G. mellonella larvae were challenged with WT::pUCP18, ΔkdpD::pUCP18, ΔaauS::pUCP18, ΔkdpD::pUCP18kdpD, and ΔaauS::pUCP18aauS at 10 CFU/larvae to further analyze the roles of kdpD and aauS in virulence. The WT::pUCP18 bacterial load was designed to allow 10% survival 72 h post-infection. Then, survival percentages of the larvae and their health indices were recorded. Our results indicated delayed mortality, with increased survival in ΔkdpD::pUCP18 (60%) and ΔaauS::pUCP18 (40%) compared to WT::pUCP18, after 72 h. This is consistent with the results obtained in the initial screening ( Figure 1 ). We further investigated the infection properties of complemented ΔkdpD::pUCP18kdpD and ΔaauS::pUCP18aauS strains.
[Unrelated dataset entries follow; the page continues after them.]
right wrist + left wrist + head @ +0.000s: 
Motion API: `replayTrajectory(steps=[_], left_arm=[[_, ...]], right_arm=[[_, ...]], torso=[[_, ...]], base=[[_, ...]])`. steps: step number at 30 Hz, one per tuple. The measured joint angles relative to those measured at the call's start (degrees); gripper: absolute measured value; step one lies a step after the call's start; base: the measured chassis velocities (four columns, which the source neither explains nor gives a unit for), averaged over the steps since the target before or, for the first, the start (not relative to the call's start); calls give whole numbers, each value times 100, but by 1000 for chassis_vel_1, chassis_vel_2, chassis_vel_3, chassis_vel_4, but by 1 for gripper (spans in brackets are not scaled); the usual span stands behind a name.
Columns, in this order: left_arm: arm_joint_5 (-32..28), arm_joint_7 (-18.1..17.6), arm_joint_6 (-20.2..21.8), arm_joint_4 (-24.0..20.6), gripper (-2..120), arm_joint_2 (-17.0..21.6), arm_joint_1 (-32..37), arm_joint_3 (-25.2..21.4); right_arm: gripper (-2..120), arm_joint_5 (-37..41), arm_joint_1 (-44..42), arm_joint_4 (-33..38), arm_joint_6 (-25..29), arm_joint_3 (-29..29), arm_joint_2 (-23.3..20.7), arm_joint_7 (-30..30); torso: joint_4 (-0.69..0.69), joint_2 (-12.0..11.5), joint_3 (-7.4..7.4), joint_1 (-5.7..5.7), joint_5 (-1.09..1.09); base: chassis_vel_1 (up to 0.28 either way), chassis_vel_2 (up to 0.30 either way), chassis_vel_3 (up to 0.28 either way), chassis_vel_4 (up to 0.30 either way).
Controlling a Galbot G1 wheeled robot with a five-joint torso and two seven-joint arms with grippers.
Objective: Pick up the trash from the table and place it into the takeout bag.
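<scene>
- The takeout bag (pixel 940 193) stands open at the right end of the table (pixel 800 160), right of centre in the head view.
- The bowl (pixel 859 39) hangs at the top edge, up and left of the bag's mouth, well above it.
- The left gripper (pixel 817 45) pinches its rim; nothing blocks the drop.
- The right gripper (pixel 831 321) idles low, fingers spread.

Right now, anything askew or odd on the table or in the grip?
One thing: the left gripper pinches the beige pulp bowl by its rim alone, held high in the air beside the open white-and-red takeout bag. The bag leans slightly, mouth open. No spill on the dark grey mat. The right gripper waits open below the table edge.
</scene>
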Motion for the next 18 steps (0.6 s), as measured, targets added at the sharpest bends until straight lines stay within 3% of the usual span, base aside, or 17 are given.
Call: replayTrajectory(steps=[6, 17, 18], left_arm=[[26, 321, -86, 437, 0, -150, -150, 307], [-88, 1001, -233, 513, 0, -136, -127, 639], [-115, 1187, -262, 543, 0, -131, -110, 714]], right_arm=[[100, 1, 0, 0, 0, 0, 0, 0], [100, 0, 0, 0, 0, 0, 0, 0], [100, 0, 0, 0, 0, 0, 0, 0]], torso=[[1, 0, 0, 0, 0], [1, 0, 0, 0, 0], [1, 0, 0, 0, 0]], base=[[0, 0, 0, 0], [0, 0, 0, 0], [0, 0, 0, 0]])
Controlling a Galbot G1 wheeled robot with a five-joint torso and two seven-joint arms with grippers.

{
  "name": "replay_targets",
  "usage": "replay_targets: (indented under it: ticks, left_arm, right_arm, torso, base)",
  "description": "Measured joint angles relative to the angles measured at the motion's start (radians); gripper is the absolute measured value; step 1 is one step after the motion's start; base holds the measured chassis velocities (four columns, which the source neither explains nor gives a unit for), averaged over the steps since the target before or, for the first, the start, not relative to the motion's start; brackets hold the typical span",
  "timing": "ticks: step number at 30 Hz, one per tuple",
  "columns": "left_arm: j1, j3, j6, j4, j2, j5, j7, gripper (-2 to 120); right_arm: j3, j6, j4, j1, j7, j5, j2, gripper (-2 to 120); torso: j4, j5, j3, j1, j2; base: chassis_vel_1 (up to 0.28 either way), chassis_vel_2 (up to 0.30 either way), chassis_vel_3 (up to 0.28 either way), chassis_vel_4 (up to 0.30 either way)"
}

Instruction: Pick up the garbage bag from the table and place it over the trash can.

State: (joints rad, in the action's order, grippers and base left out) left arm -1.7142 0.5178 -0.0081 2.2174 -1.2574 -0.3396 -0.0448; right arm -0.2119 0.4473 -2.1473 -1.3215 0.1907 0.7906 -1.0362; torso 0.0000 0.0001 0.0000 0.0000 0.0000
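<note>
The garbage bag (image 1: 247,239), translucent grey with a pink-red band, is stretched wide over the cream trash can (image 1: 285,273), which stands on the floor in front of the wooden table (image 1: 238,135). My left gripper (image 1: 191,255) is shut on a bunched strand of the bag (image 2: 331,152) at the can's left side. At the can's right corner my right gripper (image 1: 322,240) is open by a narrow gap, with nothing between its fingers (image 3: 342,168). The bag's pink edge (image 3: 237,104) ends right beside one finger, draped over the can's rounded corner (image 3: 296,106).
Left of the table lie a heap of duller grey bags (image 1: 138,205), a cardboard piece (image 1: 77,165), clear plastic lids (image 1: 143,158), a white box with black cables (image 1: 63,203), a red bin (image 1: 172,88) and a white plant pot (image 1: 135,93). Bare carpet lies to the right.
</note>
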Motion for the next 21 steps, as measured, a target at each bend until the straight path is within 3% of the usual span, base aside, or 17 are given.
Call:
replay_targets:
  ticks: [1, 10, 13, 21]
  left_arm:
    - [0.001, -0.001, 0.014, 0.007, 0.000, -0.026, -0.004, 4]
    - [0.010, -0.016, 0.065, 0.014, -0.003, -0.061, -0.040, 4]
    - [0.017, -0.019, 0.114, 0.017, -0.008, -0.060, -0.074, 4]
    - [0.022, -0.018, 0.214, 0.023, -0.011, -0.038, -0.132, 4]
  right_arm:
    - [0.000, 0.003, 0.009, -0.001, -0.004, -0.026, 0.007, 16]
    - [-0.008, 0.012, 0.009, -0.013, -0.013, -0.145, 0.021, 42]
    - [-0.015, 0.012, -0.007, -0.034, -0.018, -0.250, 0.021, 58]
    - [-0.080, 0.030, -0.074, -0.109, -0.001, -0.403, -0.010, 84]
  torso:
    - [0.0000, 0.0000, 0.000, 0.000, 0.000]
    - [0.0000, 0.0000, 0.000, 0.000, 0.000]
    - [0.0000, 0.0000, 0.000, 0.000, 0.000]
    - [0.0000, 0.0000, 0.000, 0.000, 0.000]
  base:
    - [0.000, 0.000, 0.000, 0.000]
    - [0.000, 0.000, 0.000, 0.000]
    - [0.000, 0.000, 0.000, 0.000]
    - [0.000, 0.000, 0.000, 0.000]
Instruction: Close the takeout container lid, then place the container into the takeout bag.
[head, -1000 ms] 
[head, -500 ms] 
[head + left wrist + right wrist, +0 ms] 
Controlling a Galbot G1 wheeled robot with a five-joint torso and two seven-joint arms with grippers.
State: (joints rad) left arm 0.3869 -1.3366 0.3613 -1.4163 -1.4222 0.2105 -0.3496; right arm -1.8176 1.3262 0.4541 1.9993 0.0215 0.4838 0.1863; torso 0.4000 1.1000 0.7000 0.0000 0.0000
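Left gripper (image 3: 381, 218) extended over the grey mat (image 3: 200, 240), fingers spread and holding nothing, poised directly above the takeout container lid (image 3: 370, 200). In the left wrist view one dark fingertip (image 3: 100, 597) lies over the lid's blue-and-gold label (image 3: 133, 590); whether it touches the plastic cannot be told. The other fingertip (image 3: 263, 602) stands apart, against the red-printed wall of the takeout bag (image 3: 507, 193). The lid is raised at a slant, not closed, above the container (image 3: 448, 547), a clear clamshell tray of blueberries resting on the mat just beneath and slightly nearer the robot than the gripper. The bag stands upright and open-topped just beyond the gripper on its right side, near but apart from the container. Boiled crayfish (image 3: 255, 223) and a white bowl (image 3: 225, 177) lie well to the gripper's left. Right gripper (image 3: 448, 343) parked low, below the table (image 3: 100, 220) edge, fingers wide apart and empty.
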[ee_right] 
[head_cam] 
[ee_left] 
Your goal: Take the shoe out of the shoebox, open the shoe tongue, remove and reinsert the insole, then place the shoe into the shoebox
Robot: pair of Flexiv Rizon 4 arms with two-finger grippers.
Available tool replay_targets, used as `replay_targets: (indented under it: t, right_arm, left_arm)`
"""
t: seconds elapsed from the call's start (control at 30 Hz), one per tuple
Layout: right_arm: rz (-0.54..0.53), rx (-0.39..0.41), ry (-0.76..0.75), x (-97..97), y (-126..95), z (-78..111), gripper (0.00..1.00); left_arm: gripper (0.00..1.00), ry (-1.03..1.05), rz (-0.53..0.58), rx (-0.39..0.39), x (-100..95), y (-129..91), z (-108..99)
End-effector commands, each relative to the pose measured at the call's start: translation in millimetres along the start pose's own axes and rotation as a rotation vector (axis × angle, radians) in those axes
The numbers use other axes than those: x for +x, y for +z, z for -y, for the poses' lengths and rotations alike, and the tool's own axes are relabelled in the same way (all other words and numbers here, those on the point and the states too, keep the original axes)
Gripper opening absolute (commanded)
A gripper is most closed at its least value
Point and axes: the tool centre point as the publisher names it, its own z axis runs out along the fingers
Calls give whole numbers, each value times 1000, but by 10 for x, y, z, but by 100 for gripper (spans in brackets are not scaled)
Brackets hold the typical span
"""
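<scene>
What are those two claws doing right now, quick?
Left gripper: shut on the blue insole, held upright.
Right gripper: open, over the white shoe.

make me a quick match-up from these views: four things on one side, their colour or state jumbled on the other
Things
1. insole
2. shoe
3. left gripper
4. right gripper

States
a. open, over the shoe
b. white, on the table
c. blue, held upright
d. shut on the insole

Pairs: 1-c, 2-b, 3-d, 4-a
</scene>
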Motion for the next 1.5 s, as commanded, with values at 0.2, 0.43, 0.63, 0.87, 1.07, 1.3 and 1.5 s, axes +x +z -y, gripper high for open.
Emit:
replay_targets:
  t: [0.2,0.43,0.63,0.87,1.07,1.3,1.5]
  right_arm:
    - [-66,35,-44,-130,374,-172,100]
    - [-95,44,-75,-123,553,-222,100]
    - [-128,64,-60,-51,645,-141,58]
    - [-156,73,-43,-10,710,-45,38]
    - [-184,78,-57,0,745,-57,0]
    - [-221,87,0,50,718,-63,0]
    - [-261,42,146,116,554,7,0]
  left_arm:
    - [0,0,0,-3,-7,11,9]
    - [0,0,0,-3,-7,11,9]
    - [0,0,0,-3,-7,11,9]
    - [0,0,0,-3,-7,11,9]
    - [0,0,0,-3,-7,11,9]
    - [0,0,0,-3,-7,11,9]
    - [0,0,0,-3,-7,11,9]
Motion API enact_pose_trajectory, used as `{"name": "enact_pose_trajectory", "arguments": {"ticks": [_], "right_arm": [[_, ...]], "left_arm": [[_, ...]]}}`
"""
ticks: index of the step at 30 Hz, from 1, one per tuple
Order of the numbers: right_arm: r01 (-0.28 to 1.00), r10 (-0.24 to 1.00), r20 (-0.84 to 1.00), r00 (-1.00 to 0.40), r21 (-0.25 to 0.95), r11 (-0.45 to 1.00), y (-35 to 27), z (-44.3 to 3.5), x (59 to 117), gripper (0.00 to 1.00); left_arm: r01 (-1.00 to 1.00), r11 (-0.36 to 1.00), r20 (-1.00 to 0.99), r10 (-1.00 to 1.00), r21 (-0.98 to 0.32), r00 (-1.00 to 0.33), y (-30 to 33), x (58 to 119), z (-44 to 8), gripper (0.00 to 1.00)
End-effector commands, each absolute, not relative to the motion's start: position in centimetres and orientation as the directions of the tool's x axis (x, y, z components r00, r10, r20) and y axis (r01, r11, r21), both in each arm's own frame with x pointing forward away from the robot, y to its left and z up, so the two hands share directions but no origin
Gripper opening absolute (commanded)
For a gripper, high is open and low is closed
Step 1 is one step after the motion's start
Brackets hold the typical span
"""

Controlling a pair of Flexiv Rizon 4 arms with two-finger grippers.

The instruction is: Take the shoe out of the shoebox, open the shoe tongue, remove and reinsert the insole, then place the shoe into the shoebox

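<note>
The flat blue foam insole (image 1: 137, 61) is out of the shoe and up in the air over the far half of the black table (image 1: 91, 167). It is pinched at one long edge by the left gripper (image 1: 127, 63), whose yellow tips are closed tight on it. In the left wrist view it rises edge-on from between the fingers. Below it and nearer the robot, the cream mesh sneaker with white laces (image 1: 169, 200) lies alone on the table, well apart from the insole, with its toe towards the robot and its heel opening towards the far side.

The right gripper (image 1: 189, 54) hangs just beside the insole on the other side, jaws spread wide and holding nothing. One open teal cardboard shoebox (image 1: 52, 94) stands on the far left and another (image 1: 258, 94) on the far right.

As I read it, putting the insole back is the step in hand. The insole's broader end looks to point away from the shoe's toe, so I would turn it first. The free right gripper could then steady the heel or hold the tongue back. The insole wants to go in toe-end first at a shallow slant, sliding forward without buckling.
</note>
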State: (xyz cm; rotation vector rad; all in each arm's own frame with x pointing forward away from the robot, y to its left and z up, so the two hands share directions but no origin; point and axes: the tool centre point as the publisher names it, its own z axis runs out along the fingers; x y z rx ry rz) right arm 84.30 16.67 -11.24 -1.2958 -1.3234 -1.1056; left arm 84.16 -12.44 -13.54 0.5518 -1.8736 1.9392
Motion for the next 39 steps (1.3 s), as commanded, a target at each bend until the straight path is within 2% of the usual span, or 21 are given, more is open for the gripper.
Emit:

The results showed a survival comparable to that of WT::pUCP18 cells ( Figure 6A ). We also recorded the health index of each strain based on movement, cocoon formation, melaninization, and survival. Our results showed greater movement, full cocoon formation with less melaninization, and increased survival in larvae infected with ΔkdpD::pUCP18 and ΔaauS::pUCP18 than in those infected with WT::pUCP18. However, larvae infected with ΔkdpD::pUCP18kdpD and ΔaauS::pUCP18aauSshowed less movement, greater melaninization, less cocoon formation, and decreased survival 72 h post-infection, demonstrating results similar to those of WT::pUCP18 ( Figures 6B, C ). Next, we determined the bacterial burden in the worms by measuring the number of bacteria in the infected larvae. Larvae infected with ΔkdpD::pUCP18 and ΔaauS::pUCP18 showed 1.7×10⁵ and 3.4×10⁵CFU/mL, respectively. These were lower than the 9.3×10⁵ CFU/mL observed in the WT::pUCP18 strain ( Figure 6D ). However, strains ΔkdpD::pUCP18kdpD and ΔaauS::pUCP18aauS showed no significant reduction in CFU compared to WT::pUCP18 ( Figure 6D ). These results were consistent with the survival and health index results, indicating that kdpD and aauS play important roles in G. mellonella infection.